**EXERCISE INSTRUCTIONS:**
Your task is to copy every line of this material exactly.

**DATA PROVIDED:**
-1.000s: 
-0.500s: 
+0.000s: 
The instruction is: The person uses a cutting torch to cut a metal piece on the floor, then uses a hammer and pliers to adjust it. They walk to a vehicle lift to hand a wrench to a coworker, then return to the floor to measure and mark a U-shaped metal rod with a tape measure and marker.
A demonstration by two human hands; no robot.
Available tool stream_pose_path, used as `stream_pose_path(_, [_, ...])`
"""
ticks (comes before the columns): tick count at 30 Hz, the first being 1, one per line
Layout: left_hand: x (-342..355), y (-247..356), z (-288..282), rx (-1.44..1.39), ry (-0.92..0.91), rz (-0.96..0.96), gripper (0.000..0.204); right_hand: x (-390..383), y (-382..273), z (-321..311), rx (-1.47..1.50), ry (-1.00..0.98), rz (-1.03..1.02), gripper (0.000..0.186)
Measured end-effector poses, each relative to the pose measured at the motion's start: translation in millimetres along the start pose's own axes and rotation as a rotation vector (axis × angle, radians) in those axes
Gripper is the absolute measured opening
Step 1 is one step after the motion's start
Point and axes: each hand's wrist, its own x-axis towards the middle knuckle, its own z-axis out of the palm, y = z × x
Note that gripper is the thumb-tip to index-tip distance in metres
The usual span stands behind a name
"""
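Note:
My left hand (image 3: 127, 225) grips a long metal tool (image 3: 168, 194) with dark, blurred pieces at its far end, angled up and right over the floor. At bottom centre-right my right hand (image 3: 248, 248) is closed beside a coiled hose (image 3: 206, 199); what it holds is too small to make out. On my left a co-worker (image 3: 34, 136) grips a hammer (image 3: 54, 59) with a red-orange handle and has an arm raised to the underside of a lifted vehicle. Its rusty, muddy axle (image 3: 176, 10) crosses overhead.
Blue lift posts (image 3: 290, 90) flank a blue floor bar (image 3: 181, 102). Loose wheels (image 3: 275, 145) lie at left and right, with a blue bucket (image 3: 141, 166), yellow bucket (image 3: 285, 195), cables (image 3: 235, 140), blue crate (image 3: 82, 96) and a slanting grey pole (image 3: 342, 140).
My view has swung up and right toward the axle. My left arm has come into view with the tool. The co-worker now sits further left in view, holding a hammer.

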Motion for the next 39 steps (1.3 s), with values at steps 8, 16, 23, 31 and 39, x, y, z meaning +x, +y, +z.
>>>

**ANSWER FOR THE TASK:**
-1.000s: 
-0.500s: 
+0.000s: 
The instruction is: The person uses a cutting torch to cut a metal piece on the floor, then uses a hammer and pliers to adjust it. They walk to a vehicle lift to hand a wrench to a coworker, then return to the floor to measure and mark a U-shaped metal rod with a tape measure and marker.
A demonstration by two human hands; no robot.
Available tool stream_pose_path, used as `stream_pose_path(_, [_, ...])`
"""
ticks (comes before the columns): tick count at 30 Hz, the first being 1, one per line
Layout: left_hand: x (-342..355), y (-247..356), z (-288..282), rx (-1.44..1.39), ry (-0.92..0.91), rz (-0.96..0.96), gripper (0.000..0.204); right_hand: x (-390..383), y (-382..273), z (-321..311), rx (-1.47..1.50), ry (-1.00..0.98), rz (-1.03..1.02), gripper (0.000..0.186)
Measured end-effector poses, each relative to the pose measured at the motion's start: translation in millimetres along the start pose's own axes and rotation as a rotation vector (axis × angle, radians) in those axes
Gripper is the absolute measured opening
Step 1 is one step after the motion's start
Point and axes: each hand's wrist, its own x-axis towards the middle knuckle, its own z-axis out of the palm, y = z × x
Note that gripper is the thumb-tip to index-tip distance in metres
The usual span stands behind a name
"""
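Note:
My left hand (image 3: 127, 225) grips a long metal tool (image 3: 168, 194) with dark, blurred pieces at its far end, angled up and right over the floor. At bottom centre-right my right hand (image 3: 248, 248) is closed beside a coiled hose (image 3: 206, 199); what it holds is too small to make out. On my left a co-worker (image 3: 34, 136) grips a hammer (image 3: 54, 59) with a red-orange handle and has an arm raised to the underside of a lifted vehicle. Its rusty, muddy axle (image 3: 176, 10) crosses overhead.
Blue lift posts (image 3: 290, 90) flank a blue floor bar (image 3: 181, 102). Loose wheels (image 3: 275, 145) lie at left and right, with a blue bucket (image 3: 141, 166), yellow bucket (image 3: 285, 195), cables (image 3: 235, 140), blue crate (image 3: 82, 96) and a slanting grey pole (image 3: 342, 140).
My view has swung up and right toward the axle. My left arm has come into view with the tool. The co-worker now sits further left in view, holding a hammer.
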
Motion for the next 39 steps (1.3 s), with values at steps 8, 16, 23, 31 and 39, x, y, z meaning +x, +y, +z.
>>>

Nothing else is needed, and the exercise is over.